I have the following issue since I am a bit of a noob in pyspark. Based on conditions on values coming from two columns I want to populate a third column. The conditions are:
- if semicolon contained in col2, check col1
- if col1 == 1, take the value before the semicolon
- if col1 == 2, take the value after the semicolon
- if no semicolon in col1, take the value from col2 as-is
This is what the dataframe looks like.
col1 | col2 | col3 |
---|---|---|
1 | 24.9;34.9 | 24.9 |
2 | 24.9;34.9 | 34.9 |
1 | 80.8;90.9 | 80.8 |
2 | 80.8;90.9 | 90.9 |
1 | 777 | 777 |
I made the following udf which gives the error Cannot convert column into bool: please use '&' for 'and', '|' for 'or', '~' for 'not' when building DataFrame boolean expressions.

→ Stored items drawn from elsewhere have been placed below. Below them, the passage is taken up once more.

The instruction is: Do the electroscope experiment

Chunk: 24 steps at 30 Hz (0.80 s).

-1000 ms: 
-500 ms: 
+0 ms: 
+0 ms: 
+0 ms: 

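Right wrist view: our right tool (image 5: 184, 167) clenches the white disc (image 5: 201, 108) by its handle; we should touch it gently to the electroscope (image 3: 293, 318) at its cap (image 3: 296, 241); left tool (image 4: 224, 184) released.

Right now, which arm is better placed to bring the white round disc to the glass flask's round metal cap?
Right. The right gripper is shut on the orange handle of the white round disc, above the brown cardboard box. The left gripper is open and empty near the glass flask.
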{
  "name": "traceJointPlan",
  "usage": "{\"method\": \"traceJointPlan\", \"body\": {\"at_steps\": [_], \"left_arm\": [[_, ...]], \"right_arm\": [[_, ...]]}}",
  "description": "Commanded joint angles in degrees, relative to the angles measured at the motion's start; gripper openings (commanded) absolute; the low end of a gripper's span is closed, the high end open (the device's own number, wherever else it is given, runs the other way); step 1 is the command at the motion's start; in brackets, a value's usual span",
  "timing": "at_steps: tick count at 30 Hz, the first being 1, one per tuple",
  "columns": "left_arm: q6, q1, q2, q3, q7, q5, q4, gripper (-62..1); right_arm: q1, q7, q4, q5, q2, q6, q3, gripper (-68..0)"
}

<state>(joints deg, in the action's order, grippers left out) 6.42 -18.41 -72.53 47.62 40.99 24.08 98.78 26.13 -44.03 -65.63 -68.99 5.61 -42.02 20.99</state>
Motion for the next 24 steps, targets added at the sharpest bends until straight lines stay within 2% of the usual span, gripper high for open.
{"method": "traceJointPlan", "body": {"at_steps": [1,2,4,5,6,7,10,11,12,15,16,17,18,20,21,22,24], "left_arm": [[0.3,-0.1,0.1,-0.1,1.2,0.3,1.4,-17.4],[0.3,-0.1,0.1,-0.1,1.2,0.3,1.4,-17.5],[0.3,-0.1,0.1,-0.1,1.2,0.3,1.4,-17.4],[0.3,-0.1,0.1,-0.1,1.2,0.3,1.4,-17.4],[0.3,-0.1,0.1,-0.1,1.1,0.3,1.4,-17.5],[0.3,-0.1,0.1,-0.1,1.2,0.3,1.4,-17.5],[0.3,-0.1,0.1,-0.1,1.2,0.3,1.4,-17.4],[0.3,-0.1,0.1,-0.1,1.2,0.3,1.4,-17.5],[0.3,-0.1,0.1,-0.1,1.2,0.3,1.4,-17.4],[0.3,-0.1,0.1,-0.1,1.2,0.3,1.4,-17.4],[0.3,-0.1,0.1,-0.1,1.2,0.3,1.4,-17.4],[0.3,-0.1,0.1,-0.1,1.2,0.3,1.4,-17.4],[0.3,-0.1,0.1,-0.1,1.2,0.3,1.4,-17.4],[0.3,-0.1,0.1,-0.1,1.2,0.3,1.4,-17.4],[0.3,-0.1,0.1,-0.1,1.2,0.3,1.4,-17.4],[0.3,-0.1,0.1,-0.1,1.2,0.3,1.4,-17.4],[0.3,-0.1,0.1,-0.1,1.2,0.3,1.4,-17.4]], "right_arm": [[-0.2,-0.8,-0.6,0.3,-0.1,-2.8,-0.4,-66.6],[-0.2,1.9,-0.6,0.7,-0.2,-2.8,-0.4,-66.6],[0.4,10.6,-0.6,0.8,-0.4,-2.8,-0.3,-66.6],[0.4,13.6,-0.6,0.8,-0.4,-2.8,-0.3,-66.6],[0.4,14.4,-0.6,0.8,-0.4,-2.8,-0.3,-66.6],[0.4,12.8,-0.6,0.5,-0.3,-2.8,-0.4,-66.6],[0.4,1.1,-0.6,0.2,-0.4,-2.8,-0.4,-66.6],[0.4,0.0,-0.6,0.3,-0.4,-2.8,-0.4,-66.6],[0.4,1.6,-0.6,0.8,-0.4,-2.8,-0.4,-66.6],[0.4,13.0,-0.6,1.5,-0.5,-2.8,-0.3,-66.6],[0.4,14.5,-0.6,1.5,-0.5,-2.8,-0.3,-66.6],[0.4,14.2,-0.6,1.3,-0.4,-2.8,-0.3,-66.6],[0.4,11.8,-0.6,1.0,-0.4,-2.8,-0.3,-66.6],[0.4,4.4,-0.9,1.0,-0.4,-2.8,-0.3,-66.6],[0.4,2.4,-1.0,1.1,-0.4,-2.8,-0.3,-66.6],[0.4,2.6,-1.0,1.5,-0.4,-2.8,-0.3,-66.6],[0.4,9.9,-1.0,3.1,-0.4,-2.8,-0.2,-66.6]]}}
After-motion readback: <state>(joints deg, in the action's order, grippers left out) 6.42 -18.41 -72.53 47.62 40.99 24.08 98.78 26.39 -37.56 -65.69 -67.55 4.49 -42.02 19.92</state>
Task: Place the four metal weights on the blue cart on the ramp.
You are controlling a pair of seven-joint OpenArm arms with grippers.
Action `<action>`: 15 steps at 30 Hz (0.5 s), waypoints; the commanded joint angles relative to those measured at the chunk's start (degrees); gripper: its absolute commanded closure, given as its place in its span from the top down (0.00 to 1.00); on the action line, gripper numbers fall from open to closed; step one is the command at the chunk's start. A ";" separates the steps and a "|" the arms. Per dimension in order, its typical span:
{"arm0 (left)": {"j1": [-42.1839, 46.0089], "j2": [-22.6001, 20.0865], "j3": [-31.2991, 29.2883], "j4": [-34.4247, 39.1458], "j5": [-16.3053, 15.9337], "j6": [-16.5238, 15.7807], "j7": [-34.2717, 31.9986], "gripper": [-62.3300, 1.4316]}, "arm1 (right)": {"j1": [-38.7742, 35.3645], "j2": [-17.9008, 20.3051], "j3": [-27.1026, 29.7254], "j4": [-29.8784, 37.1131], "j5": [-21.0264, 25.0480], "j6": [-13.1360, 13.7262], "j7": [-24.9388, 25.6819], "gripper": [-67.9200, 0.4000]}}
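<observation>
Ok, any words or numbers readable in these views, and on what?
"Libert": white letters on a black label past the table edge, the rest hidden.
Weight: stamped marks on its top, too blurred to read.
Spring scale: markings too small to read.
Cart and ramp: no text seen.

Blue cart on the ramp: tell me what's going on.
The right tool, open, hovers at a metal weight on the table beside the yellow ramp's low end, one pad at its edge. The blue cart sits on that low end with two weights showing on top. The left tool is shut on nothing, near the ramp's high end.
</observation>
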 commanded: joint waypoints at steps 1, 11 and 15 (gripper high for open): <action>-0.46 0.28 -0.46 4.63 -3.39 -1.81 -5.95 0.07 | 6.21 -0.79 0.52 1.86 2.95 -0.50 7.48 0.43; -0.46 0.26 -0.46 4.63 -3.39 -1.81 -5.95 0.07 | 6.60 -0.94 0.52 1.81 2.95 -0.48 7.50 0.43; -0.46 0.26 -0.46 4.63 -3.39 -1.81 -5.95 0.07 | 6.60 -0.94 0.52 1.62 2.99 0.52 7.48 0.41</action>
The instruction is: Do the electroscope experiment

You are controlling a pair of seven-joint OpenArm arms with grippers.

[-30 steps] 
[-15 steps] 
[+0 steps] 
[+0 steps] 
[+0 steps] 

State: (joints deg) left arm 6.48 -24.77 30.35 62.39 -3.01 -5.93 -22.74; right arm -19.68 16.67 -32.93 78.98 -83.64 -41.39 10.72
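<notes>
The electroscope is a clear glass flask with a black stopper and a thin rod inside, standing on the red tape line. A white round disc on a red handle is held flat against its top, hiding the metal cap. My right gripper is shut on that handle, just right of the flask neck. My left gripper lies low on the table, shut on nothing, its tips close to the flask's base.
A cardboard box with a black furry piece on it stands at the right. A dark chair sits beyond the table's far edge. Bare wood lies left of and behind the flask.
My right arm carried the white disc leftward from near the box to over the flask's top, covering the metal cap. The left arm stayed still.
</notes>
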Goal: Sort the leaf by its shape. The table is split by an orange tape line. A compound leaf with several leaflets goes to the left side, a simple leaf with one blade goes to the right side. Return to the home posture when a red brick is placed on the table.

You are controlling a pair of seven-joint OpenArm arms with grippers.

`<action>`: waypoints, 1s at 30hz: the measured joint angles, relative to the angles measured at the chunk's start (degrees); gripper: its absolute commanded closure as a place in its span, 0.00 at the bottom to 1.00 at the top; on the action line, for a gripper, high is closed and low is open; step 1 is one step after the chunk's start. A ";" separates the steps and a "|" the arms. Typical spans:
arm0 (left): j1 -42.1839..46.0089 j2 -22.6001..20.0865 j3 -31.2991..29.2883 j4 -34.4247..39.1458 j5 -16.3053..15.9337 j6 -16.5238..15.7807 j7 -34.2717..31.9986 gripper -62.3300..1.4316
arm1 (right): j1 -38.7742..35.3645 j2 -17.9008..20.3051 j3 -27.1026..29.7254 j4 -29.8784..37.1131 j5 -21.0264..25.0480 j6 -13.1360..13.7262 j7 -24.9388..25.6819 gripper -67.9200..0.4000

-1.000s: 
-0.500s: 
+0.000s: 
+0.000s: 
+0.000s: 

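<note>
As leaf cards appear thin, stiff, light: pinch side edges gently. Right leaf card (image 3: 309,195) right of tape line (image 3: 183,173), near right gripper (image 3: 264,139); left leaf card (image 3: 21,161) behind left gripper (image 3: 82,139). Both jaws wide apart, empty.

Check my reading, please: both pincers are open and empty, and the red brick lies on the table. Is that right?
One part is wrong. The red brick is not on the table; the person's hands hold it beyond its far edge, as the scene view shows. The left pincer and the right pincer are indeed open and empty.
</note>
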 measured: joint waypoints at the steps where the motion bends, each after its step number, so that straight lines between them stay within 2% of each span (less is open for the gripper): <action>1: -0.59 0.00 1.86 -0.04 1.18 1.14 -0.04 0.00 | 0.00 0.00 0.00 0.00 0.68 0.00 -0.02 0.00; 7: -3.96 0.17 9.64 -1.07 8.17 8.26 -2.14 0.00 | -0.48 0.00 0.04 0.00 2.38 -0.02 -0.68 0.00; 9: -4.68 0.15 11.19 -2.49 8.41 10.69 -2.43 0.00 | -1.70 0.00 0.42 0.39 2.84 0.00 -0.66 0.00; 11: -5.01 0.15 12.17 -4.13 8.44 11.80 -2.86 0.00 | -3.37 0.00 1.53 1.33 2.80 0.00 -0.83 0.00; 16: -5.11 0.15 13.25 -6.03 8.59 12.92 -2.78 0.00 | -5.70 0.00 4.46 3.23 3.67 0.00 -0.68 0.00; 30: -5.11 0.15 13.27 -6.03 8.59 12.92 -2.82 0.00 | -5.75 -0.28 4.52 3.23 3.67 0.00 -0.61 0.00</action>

import pyspark.sql.functions as F
def split_by_semicolon_if_exists(col1,col2):
if (col1.contains(';') == True):
if col2 == 1:
result = F.substring(col1, 0, (F.length(col1) - F.expr('locate('';'', col1) - 1')))
if col2 == 2:
result = F.substring(col1, F.expr('locate('';'', col1) - 1'), (F.length(col1) - F.expr('locate('';'', col1) - 1')))
return result
else:
return col1
df = df.withColumn('col3',
split_by_semicolon_if_exists(df['col1'],
df['col2']))
I have built this udf by googling for the various functions so there probably are multiple issues with it. Can you please help me build a udf for this case?